**Action item**
From the listing below, copy out every line where the word "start" appears.

**Data section**
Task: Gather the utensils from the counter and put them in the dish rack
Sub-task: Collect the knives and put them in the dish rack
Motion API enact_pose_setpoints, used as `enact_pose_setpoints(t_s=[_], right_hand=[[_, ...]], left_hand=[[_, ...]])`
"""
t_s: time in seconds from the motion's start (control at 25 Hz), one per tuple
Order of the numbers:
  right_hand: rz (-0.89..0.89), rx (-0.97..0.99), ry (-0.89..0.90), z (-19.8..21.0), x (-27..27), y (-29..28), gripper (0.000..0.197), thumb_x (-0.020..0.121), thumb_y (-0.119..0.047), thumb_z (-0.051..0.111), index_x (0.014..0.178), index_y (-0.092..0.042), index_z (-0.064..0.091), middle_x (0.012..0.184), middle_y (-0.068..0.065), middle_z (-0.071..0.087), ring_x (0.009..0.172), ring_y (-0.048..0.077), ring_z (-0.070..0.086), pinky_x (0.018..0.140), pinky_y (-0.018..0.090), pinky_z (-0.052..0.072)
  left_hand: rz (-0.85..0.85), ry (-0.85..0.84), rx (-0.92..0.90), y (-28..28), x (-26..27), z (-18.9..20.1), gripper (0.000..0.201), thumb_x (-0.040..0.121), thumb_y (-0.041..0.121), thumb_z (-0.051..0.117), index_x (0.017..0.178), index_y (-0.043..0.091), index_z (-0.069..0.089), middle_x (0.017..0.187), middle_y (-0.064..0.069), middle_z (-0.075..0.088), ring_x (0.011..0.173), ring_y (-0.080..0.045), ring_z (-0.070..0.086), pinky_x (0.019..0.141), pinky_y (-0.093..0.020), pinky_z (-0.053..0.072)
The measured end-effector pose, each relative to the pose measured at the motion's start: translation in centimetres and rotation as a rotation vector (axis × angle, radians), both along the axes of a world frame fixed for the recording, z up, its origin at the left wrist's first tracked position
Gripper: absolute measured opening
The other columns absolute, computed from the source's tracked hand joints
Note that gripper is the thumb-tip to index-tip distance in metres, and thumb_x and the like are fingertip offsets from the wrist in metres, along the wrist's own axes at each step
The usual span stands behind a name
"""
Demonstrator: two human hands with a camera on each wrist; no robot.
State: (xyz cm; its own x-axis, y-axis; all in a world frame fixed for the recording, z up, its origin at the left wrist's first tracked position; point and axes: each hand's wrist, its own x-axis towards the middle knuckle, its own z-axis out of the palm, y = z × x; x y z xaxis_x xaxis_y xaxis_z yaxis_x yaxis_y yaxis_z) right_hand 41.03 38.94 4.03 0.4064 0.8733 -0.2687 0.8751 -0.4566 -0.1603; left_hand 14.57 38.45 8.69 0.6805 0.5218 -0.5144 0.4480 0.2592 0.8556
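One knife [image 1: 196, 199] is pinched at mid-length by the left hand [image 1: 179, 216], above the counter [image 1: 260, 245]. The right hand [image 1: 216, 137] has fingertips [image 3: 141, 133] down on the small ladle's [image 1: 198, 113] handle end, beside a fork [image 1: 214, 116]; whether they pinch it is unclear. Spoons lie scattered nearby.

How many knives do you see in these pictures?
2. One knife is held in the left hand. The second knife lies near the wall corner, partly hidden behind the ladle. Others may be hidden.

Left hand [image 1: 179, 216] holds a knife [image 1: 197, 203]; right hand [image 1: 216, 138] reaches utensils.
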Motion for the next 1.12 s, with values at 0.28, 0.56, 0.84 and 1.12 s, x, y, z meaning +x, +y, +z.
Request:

**Expected answer**
t_s: time in seconds from the motion's start (control at 25 Hz), one per tuple
The measured end-effector pose, each relative to the pose measured at the motion's start: translation in centimetres and rotation as a rotation vector (axis × angle, radians), both along the axes of a world frame fixed for the recording, z up, its origin at the left wrist's first tracked position

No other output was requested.